Certains théâtres ont toujours été réticents à la diffusion en ligne de leurs spectacles, et bien sûr c’est leur droit, c’est une question de choix, de stratégie. D’autres, qui collaborent avec nous, le font selon des clauses strictes : pas « d’achat à l’acte » de spectacle, replay sur une durée très limitée, etc., et c’est tout à fait normal. 

La bonne santé des théâtres est nécessaire à notre bonne santé.

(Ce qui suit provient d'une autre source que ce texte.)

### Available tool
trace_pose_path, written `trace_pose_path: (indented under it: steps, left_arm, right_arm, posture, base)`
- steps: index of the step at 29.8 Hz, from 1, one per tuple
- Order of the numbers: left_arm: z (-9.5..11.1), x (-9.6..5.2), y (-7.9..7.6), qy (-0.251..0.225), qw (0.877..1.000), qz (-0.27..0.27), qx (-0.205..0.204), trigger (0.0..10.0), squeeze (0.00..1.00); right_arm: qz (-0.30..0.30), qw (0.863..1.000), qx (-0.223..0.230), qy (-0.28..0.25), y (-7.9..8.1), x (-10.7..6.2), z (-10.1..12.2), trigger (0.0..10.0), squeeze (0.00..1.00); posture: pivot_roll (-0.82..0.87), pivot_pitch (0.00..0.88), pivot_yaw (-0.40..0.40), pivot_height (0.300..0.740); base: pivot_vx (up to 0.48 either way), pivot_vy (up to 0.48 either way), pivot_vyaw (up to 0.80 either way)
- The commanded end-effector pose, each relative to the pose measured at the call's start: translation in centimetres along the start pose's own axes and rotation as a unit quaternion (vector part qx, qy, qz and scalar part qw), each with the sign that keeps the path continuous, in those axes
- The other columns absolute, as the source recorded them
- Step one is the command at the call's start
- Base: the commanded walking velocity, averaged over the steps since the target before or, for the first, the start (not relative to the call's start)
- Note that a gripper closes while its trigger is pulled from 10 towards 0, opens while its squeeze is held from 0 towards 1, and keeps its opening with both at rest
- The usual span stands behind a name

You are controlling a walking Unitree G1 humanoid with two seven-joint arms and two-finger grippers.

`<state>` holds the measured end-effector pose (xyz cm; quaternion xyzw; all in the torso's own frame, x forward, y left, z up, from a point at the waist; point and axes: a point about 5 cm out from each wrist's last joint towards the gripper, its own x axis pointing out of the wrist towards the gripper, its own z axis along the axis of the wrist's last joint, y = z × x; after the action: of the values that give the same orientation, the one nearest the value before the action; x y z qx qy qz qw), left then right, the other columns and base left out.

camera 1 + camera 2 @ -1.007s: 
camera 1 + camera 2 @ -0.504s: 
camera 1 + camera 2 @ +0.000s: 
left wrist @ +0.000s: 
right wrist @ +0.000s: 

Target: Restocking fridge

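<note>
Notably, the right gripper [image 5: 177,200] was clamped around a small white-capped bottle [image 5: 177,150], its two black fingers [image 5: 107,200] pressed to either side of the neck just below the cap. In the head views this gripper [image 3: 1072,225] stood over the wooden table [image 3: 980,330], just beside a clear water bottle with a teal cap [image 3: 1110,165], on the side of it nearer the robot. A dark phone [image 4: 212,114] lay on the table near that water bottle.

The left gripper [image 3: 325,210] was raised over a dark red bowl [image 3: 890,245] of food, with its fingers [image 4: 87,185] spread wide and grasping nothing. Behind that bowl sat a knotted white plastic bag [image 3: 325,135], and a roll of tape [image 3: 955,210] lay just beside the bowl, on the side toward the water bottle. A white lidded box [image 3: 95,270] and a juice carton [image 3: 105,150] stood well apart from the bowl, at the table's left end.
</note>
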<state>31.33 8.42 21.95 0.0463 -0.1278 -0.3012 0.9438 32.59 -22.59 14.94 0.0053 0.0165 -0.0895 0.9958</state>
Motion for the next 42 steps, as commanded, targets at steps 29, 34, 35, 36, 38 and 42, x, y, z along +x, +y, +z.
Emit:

Les lieux qui souhaitent figurer sur notre plateforme sont très divers. Nous diffusons autant de comédie, de musicals ou de jeune public, que de création contemporaine, de performance ou de danse, mais aussi des masterclasses ou des documentaires. Les raisons qui poussent des théâtres à travailler avec nous sont très diverses : atteindre un autre public, garder une trace d’un spectacle, constituer une archive facilement consultable (notamment pour des metteurs en scène ou comédiens qui souhaitent qu’une création ancienne qui ne tourne plus soit encore visible), etc.

L’outil numérique est prévu pour être un complément à l’offre déjà existante, et non une menace. Il s’agit de simplifier l’accès au spectacle et d’inciter à sa découverte. La bonne santé des théâtres est nécessaire à notre bonne santé, nous ne souhaiterons jamais que le spectacle en ligne supplante le spectacle en salle. 

Artistiquement et techniquement, est-ce que tous les spectacles se prêtent à la captation ?

Un travail en amont avec les créateurs du spectacle a souvent lieu : ceux qui le mettent en scène, ceux qui l’interprètent, ceux qui le produisent également. Nous faisons un repérage en amont, pour identifier les éléments compliqués à filmer, comme des lumières inadaptées à la vidéo. Nous essayons de faire en sorte que la captation soit la plus respectueuse du spectacle artistiquement. 

Dans l’ensemble, tout se prête à de la captation, y compris de très grands opéras ou du cirque. Parfois, les artistes souhaitent même exploiter le support pour transmettre une intention artistique. Denis Lavant s’était accordé avec l’équipe de cadrage pour que des flous ou des faux ratés soient intégrés en direct à la captation pour exprimer les troubles psychotiques du personnage qu’il incarnait dans Big Shots. Cependant, il arrive aussi que des artistes, des compagnies, des metteurs-en-scène, ne souhaitent pas être filmés, et c’est aussi un choix à respecter.